# Your best Carpaccio...



## Bam!! (Oct 29, 2004)

Hi all...me again!   

I love beef Carpacio......

I did a different twist on this summer...


I seared the beef on the barbie with charcoal flavour enahncing the meat.....It was dry rubbed with Dry mustard...garlic....basil....corriander....and rubbed in with Extra virgin Olive oil......

after that I just sliced them thin on a bed of arugula.......shaved parmegianna regianna......olive oil...sea salt and pepper...

It was delicious...

What are yours ?


----------



## Konditor (Oct 29, 2004)

Method:  ½ pound certified-organic tenderloin, sliced paper-thin across the grain; arrange the slices on a platter; sprinkle with 1 oz. olive oil, juice of ½ lemon, and freshly ground black pepper, to taste; finish with about 1 Tb chopped capers and coarse salt, to taste.  Serve with semolina bread, sweet butter, and glasses of Barbera.


----------



## luvs (Oct 30, 2004)

my favorite is just some tenderloin pounded out as thin as possible with fresh-cracked black pepper, a little horseradish/lime sauce, and that's about it.
i don't like my carpaccio cooked at all, Bam. you should try completely-raw carpaccio, and not sear it. it's really, really good . just raw and sometimes even just salt 'n pepper, minus the sauce, is awesome.


----------



## Bam!! (Oct 30, 2004)

luvs_food said:
			
		

> my favorite is just some tenderloin pounded out as thin as possible with fresh-cracked black pepper, a little horseradish/lime sauce, and that's about it.
> i don't like my carpaccio cooked at all, Bam. you should try completely-raw carpaccio, and not sear it. it's really, really good . just raw and sometimes even just salt 'n pepper, minus the sauce, is awesome.




True.....I have it raw sort of regularly....but I liked the twist of the barbeque flavour and the raw interior mixed together.....it was different...


----------



## kitchenelf (Oct 30, 2004)

Bam - I've made tuna carpacio but never beef carpacio - and I love raw filet - I'll give yours a try soon.


----------



## Bam!! (Nov 1, 2004)

kitchenelf said:
			
		

> Bam - I've made tuna carpacio but never beef carpacio - and I love raw filet - I'll give yours a try soon.



Tuna Carpaccio! Yum!

I do it every so often.....I mix fresh ginger juice, mango, avocado...shallots as a sauce on the beautiful raw tuna.....just delightful!


----------



## kitchenelf (Nov 1, 2004)

Bam, here's the recipe I used - forgive me but I made it in the tartare fashion versus carpaccio - but either way it would be wonderful.  BubbaGourmet posted this awhile ago and I made it last Valentine's day - it was WONDERFUL and we plan to duplicate the whole menu again! LOL

Tuna Carpaccio


----------



## Audeo (Nov 1, 2004)

Dear Elf,

Thank you ever so much for posting that Tuna Carpaccio recipe from Mr. Gourmet!  My mouth is watering uncontrollably...and will until I find more fresh sushi-grade hamachi!!!!

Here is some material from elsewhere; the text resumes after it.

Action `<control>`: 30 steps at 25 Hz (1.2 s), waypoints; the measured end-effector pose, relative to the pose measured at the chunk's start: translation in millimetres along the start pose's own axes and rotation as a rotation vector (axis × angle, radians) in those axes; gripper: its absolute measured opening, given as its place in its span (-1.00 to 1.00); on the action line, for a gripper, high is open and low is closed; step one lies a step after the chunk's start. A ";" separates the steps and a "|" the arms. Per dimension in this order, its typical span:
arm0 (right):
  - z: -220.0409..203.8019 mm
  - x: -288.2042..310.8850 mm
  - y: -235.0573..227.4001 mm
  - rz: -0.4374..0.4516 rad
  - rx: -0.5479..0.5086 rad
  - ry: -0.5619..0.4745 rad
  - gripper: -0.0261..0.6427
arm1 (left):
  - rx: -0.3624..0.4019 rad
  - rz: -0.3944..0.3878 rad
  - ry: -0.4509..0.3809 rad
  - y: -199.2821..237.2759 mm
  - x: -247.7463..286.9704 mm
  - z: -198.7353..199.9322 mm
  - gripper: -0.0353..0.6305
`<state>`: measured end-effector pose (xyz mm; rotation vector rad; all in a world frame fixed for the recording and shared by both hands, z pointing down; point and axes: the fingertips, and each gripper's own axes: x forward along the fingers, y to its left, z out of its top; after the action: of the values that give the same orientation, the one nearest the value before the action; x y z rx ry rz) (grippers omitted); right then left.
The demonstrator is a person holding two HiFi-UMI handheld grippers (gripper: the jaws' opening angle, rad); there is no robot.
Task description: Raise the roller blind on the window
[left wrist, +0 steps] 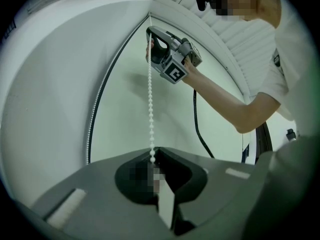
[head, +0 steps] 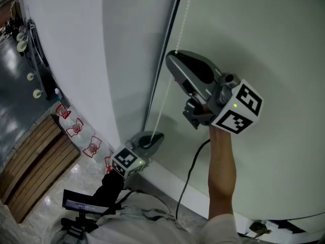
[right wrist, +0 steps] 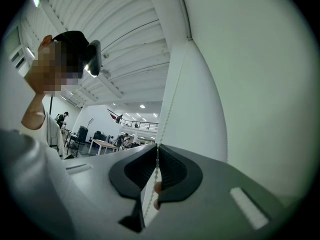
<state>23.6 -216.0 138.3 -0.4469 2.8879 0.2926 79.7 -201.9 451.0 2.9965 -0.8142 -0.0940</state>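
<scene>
Two grippers are on the one white bead chain (head: 164, 93), and that is about as much progress as I can vouch for. In the head view, the right gripper (head: 175, 58) is pinched on the chain high up. The left gripper (head: 152, 139) is pinched on it lower down, with a straight run of beads between them. Just left of the chain runs a dark line (head: 168, 34) — whether it is the chain's other run or an edge, I cannot tell. To the right of the chain the roller blind (head: 264, 29) hangs as a pale, unbroken sheet. No bare glass shows beside the chain anywhere, down to the white ledge (head: 167, 177) below it.

In the left gripper view, the jaws are pressed together with the chain nipped at their tips. The beads rise straight from them to the right gripper above, held up by a person's bare arm (left wrist: 225, 101).

In the right gripper view, the jaws are closed on the chain here too, beads trapped between the ribbed pads. The chain climbs on above them toward the top of the blind.

My reading — the hold for a pull is made, but the blind looks to be down. Nearly all the raising is left: pulls on the chain until the window is uncovered.
</scene>
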 end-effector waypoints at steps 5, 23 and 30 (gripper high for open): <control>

Best regards from your pal,

Audeo


----------



## Bam!! (Nov 1, 2004)

kitchenelf said:
			
		

> Bam, here's the recipe I used - forgive me but I made it in the tartare fashion versus carpaccio - but either way it would be wonderful.  BubbaGourmet posted this awhile ago and I made it last Valentine's day - it was WONDERFUL and we plan to duplicate the whole menu again! LOL
> 
> Tuna Carpaccio



Thanks! I'll give that a go!

May I ask which caviar you ate with your tuna....?


----------



## kitchenelf (Nov 1, 2004)

I can't really remember the brand - it wasn't a top quality - it was just the jar of - I think begins with an R?  Romanoff???  Just basic black caviar is all I can get around here without going out of town.

I know I made some notes on this recipe - I'll hunt for it in my file - I think it was about the wasabi sauce - ok, just found it - my note said to make about 4 times the amount of wasabi mayo - we like the "bite" and one recipe's worth just wasn't enough.

I really liked it tartare style too - ooooo - I've got to have some!!!!!!


----------